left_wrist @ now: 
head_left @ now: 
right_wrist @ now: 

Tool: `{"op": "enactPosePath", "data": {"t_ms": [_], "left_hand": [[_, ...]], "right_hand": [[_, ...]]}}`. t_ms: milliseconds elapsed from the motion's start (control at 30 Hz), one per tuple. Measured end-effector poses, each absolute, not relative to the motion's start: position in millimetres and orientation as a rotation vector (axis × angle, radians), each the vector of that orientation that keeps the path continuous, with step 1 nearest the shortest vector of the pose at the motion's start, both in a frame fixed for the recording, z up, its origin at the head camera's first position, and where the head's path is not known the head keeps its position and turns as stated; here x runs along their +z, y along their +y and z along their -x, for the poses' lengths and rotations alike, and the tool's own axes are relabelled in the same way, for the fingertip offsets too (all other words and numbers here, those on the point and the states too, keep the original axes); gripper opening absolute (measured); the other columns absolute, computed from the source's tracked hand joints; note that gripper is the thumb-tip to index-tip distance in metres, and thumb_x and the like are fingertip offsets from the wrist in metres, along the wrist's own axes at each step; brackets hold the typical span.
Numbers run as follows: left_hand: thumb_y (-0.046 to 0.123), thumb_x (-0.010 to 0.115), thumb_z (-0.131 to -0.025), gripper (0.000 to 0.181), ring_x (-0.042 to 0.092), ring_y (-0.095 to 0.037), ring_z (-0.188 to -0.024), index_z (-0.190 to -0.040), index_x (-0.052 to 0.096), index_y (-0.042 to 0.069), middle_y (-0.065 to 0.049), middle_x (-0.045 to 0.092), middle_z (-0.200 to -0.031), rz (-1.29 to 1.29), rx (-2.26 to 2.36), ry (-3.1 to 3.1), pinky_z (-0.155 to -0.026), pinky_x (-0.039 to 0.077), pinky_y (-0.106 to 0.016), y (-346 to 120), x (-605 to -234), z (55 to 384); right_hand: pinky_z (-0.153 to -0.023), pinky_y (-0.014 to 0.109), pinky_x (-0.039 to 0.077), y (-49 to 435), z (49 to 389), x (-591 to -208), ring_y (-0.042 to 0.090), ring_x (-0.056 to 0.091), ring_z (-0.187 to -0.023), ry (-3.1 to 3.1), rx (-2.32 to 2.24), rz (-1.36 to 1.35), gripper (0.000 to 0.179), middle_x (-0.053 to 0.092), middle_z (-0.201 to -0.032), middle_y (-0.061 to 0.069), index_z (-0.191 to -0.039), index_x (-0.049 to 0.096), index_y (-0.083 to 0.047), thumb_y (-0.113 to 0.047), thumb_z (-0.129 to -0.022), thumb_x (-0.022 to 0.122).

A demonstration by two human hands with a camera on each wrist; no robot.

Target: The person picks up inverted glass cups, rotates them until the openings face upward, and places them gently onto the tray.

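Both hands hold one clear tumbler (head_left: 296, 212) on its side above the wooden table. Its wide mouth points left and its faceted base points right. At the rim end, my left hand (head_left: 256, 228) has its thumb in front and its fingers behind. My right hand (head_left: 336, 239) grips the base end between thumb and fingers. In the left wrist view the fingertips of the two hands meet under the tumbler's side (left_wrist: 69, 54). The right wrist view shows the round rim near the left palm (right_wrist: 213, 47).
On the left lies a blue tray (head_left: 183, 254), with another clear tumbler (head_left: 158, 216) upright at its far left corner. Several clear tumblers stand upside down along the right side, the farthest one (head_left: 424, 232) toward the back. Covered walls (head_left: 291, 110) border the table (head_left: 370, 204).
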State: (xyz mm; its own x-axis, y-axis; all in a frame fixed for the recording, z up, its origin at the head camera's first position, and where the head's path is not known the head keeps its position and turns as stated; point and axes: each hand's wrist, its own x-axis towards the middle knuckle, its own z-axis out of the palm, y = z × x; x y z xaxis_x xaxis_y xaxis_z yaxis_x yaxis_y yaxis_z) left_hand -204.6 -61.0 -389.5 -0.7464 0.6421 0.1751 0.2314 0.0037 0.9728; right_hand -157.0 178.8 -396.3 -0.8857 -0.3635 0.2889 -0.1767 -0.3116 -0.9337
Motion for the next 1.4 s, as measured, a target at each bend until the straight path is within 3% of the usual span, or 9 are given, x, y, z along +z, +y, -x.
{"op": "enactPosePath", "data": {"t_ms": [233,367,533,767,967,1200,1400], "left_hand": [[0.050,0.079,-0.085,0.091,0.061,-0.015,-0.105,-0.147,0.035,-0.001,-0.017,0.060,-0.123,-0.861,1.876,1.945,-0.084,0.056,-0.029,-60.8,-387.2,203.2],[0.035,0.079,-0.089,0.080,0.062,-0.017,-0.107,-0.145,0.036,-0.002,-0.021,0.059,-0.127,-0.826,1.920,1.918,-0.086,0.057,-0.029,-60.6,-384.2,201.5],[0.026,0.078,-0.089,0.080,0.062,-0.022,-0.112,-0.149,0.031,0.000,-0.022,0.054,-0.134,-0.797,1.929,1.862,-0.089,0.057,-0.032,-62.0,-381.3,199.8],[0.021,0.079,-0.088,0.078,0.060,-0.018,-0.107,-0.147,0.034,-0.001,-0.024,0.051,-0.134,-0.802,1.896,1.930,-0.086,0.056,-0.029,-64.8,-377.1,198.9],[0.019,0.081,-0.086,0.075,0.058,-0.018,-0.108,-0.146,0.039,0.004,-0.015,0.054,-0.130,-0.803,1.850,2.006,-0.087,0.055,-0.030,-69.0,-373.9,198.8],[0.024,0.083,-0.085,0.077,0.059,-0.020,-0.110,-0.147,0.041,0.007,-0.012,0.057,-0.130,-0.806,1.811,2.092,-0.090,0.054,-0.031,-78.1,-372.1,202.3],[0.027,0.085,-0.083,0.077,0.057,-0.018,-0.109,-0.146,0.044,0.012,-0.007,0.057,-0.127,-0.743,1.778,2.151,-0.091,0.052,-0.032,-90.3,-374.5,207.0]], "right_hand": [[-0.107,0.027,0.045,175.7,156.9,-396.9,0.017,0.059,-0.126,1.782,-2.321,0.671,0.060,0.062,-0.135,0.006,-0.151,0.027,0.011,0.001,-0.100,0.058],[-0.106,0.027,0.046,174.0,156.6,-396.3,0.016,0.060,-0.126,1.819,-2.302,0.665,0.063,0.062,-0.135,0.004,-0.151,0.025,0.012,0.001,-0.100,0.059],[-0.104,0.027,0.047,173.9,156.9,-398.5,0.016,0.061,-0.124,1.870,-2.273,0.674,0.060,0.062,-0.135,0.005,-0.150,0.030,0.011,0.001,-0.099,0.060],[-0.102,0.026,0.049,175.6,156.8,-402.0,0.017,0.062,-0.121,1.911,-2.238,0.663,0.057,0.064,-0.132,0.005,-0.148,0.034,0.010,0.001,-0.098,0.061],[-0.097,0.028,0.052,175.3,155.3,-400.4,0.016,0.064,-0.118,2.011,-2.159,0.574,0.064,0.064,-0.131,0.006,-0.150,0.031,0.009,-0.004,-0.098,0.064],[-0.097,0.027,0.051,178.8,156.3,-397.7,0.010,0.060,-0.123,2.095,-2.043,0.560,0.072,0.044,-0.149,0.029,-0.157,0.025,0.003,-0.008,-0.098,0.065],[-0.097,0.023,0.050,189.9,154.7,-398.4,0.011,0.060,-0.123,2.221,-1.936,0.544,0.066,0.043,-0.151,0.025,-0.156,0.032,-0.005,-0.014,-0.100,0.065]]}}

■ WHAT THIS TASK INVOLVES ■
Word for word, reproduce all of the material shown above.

■ EXERCISE RESULT ■
left_wrist @ now: 
head_left @ now: 
right_wrist @ now: 

Tool: `{"op": "enactPosePath", "data": {"t_ms": [_], "left_hand": [[_, ...]], "right_hand": [[_, ...]]}}`. t_ms: milliseconds elapsed from the motion's start (control at 30 Hz), one per tuple. Measured end-effector poses, each absolute, not relative to the motion's start: position in millimetres and orientation as a rotation vector (axis × angle, radians), each the vector of that orientation that keeps the path continuous, with step 1 nearest the shortest vector of the pose at the motion's start, both in a frame fixed for the recording, z up, its origin at the head camera's first position, and where the head's path is not known the head keeps its position and turns as stated; here x runs along their +z, y along their +y and z along their -x, for the poses' lengths and rotations alike, and the tool's own axes are relabelled in the same way, for the fingertip offsets too (all other words and numbers here, those on the point and the states too, keep the original axes); gripper opening absolute (measured); the other columns absolute, computed from the source's tracked hand joints; note that gripper is the thumb-tip to index-tip distance in metres, and thumb_x and the like are fingertip offsets from the wrist in metres, along the wrist's own axes at each step; brackets hold the typical span.
Numbers run as follows: left_hand: thumb_y (-0.046 to 0.123), thumb_x (-0.010 to 0.115), thumb_z (-0.131 to -0.025), gripper (0.000 to 0.181), ring_x (-0.042 to 0.092), ring_y (-0.095 to 0.037), ring_z (-0.188 to -0.024), index_z (-0.190 to -0.040), index_x (-0.052 to 0.096), index_y (-0.042 to 0.069), middle_y (-0.065 to 0.049), middle_x (-0.045 to 0.092), middle_z (-0.200 to -0.031), rz (-1.29 to 1.29), rx (-2.26 to 2.36), ry (-3.1 to 3.1), pinky_z (-0.155 to -0.026), pinky_x (-0.039 to 0.077), pinky_y (-0.106 to 0.016), y (-346 to 120), x (-605 to -234), z (55 to 384); right_hand: pinky_z (-0.153 to -0.023), pinky_y (-0.014 to 0.109), pinky_x (-0.039 to 0.077), y (-49 to 435), z (49 to 389), x (-591 to -208), ring_y (-0.042 to 0.090), ring_x (-0.056 to 0.091), ring_z (-0.187 to -0.023), ry (-3.1 to 3.1), rx (-2.32 to 2.24), rz (-1.36 to 1.35), gripper (0.000 to 0.179), middle_x (-0.053 to 0.092), middle_z (-0.201 to -0.032), middle_y (-0.061 to 0.069), index_z (-0.191 to -0.039), index_x (-0.049 to 0.096), index_y (-0.083 to 0.047), thumb_y (-0.113 to 0.047), thumb_z (-0.129 to -0.022), thumb_x (-0.022 to 0.122).

A demonstration by two human hands with a camera on each wrist; no robot.

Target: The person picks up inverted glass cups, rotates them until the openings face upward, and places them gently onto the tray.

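Both hands hold one clear tumbler (head_left: 296, 212) on its side above the wooden table. Its wide mouth points left and its faceted base points right. At the rim end, my left hand (head_left: 256, 228) has its thumb in front and its fingers behind. My right hand (head_left: 336, 239) grips the base end between thumb and fingers. In the left wrist view the fingertips of the two hands meet under the tumbler's side (left_wrist: 69, 54). The right wrist view shows the round rim near the left palm (right_wrist: 213, 47).
On the left lies a blue tray (head_left: 183, 254), with another clear tumbler (head_left: 158, 216) upright at its far left corner. Several clear tumblers stand upside down along the right side, the farthest one (head_left: 424, 232) toward the back. Covered walls (head_left: 291, 110) border the table (head_left: 370, 204).
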State: (xyz mm; its own x-axis, y-axis; all in a frame fixed for the recording, z up, its origin at the head camera's first position, and where the head's path is not known the head keeps its position and turns as stated; point and axes: each hand's wrist, its own x-axis towards the middle knuckle, its own z-axis out of the palm, y = z × x; x y z xaxis_x xaxis_y xaxis_z yaxis_x yaxis_y yaxis_z) left_hand -204.6 -61.0 -389.5 -0.7464 0.6421 0.1751 0.2314 0.0037 0.9728; right_hand -157.0 178.8 -396.3 -0.8857 -0.3635 0.2889 -0.1767 -0.3116 -0.9337
Motion for the next 1.4 s, as measured, a target at each bend until the straight path is within 3% of the usual span, or 9 are given, x, y, z along +z, +y, -x.
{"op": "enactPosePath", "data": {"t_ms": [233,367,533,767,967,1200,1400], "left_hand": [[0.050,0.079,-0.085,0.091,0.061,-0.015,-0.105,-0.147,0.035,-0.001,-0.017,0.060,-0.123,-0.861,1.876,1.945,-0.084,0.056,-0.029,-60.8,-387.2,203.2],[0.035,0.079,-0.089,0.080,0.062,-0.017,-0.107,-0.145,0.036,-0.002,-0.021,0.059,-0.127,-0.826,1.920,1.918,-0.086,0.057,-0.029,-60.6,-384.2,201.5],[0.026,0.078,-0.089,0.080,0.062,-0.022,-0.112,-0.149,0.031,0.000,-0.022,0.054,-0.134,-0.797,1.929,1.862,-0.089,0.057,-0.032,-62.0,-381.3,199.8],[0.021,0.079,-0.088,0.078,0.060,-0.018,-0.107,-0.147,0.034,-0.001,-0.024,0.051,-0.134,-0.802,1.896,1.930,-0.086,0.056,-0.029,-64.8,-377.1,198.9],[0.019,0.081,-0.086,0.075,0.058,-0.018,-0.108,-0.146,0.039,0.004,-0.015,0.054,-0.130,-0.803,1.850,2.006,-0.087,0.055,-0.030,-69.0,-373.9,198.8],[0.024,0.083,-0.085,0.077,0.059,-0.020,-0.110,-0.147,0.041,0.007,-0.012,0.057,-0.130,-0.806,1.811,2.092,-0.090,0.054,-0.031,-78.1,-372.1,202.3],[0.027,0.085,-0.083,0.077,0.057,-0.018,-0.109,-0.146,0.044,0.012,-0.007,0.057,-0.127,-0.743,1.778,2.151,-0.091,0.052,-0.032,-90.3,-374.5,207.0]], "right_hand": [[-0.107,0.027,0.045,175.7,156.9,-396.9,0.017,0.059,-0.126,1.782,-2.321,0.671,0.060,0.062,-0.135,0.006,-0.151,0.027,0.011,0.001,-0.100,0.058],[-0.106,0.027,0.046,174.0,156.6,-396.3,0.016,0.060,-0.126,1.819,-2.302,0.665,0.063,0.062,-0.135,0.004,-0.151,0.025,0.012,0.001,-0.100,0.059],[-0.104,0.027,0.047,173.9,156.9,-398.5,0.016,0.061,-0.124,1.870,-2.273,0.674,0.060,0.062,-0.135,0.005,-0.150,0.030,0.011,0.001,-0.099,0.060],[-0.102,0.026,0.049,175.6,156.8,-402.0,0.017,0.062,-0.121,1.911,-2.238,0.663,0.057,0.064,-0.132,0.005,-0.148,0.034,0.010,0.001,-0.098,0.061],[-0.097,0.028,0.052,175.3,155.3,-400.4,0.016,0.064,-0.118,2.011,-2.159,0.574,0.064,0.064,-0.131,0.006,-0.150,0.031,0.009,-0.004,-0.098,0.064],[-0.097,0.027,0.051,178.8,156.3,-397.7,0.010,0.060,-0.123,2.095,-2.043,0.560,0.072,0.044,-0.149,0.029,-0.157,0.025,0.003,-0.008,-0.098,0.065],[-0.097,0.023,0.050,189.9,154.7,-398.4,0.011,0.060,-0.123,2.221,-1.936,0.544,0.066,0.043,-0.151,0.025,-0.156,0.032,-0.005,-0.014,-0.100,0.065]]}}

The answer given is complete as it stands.